- **Exercise aim**
Those lines of the data that hold the word "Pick" are to be copied out.

- **Listed records**
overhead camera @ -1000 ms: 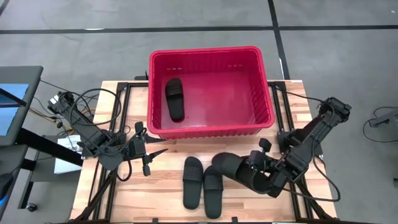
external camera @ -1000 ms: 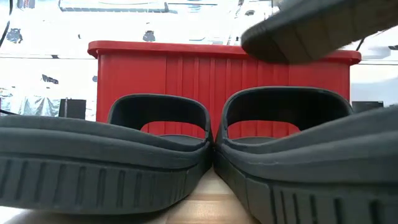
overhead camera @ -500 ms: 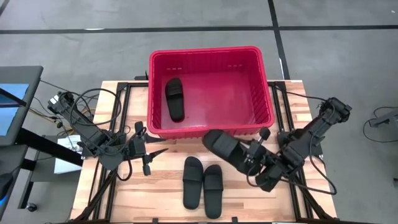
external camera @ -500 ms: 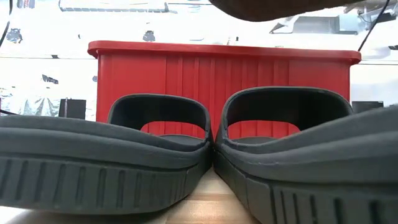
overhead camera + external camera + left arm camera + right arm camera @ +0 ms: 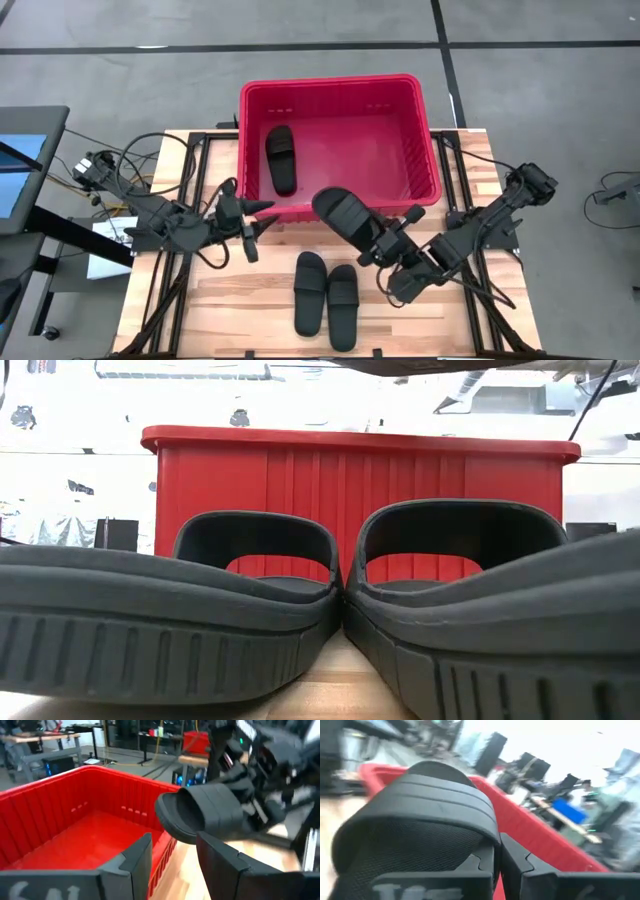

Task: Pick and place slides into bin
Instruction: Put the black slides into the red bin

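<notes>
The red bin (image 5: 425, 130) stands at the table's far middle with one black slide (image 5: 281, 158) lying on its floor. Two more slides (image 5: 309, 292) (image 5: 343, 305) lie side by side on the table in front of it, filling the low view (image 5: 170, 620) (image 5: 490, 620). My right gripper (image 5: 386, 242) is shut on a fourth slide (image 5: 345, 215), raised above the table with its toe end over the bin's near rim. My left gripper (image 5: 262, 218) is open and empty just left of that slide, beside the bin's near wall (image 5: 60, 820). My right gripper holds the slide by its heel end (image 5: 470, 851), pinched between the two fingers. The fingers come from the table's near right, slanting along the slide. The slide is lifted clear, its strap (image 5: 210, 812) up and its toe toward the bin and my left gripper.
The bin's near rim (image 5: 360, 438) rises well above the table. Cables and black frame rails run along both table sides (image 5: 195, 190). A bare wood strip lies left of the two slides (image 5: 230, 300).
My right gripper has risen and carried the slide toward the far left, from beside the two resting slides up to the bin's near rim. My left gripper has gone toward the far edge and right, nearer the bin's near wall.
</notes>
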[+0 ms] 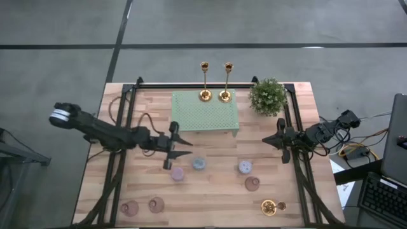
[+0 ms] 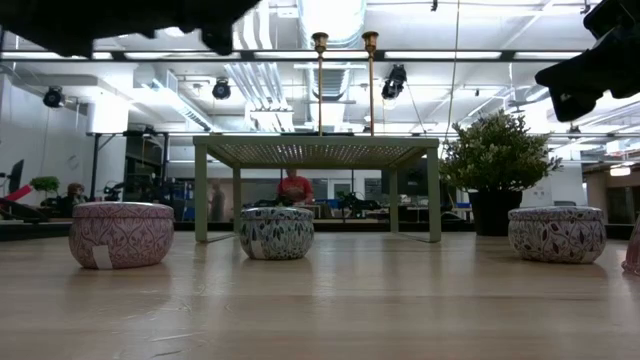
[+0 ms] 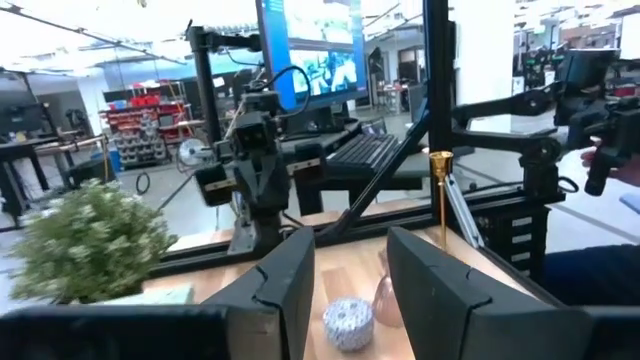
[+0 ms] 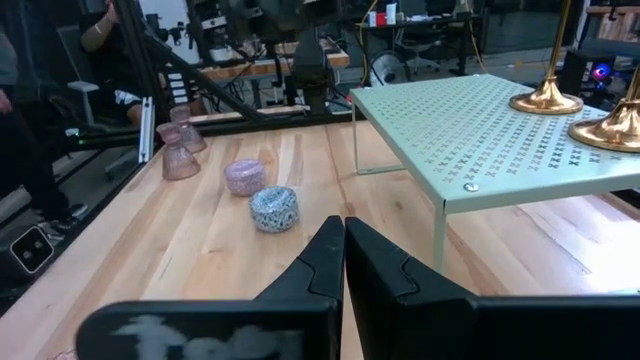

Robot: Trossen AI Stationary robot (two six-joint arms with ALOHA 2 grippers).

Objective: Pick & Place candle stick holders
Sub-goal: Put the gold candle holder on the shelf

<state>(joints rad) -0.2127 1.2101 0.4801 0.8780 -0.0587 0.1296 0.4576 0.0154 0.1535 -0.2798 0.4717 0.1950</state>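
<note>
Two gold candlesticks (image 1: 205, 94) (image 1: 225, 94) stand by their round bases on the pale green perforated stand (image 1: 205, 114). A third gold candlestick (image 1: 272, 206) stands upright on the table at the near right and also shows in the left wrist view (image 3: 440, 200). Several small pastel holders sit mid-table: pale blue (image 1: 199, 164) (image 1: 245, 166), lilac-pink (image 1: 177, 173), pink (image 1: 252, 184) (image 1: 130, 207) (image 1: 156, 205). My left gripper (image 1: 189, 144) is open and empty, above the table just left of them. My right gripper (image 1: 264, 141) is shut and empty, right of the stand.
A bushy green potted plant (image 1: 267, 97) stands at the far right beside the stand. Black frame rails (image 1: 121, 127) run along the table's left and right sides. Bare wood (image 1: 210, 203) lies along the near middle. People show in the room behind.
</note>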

- **Answer to this exercise**
Task: Pick and place slides into bin
Objective: Pick & Place candle stick holders

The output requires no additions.